A Polícia Civil do Estado de Goiás (PCGO) instaurou um inquérito para investigar um médico ginecologista suspeito de cometer crimes sexuais contra pacientes durante atendimentos clínicos. As investigações, conduzidas pela Delegacia Estadual de Atendimento Especializado à Mulher (Deaem), apontam que os abusos teriam ocorrido em unidades de saúde localizadas em Goiânia e Senador Canedo.
De acordo com as apurações iniciais, o profissional, Marcelo Arantes, teria se aproveitado da vulnerabilidade das pacientes e da posição de confiança inerente à profissão para praticar atos libidinosos durante a realização de consultas e exames ginecológicos. Os relatos indicam que a conduta criminosa não é recente; há indícios de que os delitos ocorram de forma sistemática desde o ano de 2017.
Vítimas e andamento das investigações
Até o momento, o trabalho investigativo da Deaem permitiu a identificação de cinco vítimas. O mapeamento geográfico das denúncias aponta que quatro casos ocorreram na capital, Goiânia, enquanto uma vítima foi registrada em Senador Canedo. A polícia, entretanto, mantém o sinal de alerta ligado, uma vez que o histórico do investigado e o tempo de atuação sugerem a possibilidade de que outras mulheres tenham sido alvo do profissional e ainda não formalizaram a denúncia.

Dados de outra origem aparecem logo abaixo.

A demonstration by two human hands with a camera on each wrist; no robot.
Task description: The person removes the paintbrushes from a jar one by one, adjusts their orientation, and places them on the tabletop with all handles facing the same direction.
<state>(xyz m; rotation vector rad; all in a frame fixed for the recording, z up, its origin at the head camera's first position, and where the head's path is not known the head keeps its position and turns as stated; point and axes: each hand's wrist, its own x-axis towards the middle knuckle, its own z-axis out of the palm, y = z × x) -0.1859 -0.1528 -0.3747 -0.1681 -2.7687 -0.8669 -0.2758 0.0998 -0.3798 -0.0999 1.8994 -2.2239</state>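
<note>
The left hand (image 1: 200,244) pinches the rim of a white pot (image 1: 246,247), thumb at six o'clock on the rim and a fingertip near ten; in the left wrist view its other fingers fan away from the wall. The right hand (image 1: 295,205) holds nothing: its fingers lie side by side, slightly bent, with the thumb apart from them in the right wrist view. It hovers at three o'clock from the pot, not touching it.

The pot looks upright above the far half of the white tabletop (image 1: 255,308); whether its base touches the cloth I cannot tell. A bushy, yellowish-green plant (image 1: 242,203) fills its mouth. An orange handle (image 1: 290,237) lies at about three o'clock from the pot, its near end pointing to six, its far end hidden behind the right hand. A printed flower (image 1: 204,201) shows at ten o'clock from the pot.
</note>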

Diante da gravidade dos relatos e do risco à ordem pública, a autoridade policial chegou a solicitar a prisão preventiva do ginecologista. No entanto, o pedido foi indeferido pelo Poder Judiciário. Em substituição à detenção, a Justiça determinou a aplicação de medidas cautelares, que visam monitorar e restringir a atuação do investigado enquanto o processo segue em fase de instrução.
Rigor e ética
O caso levanta, mais uma vez, o debate sobre a segurança de pacientes em ambientes de saúde e o rigor necessário na fiscalização do exercício profissional. A Deaem continua coletando depoimentos e provas periciais para robustecer o inquérito. O objetivo é garantir que todas as circunstâncias sejam esclarecidas, preservando a identidade das vítimas e assegurando o devido processo legal.
As autoridades reforçam a importância de que possíveis novas vítimas procurem a delegacia especializada para relatar episódios semelhantes, garantindo o sigilo necessário para a preservação da dignidade das denunciantes.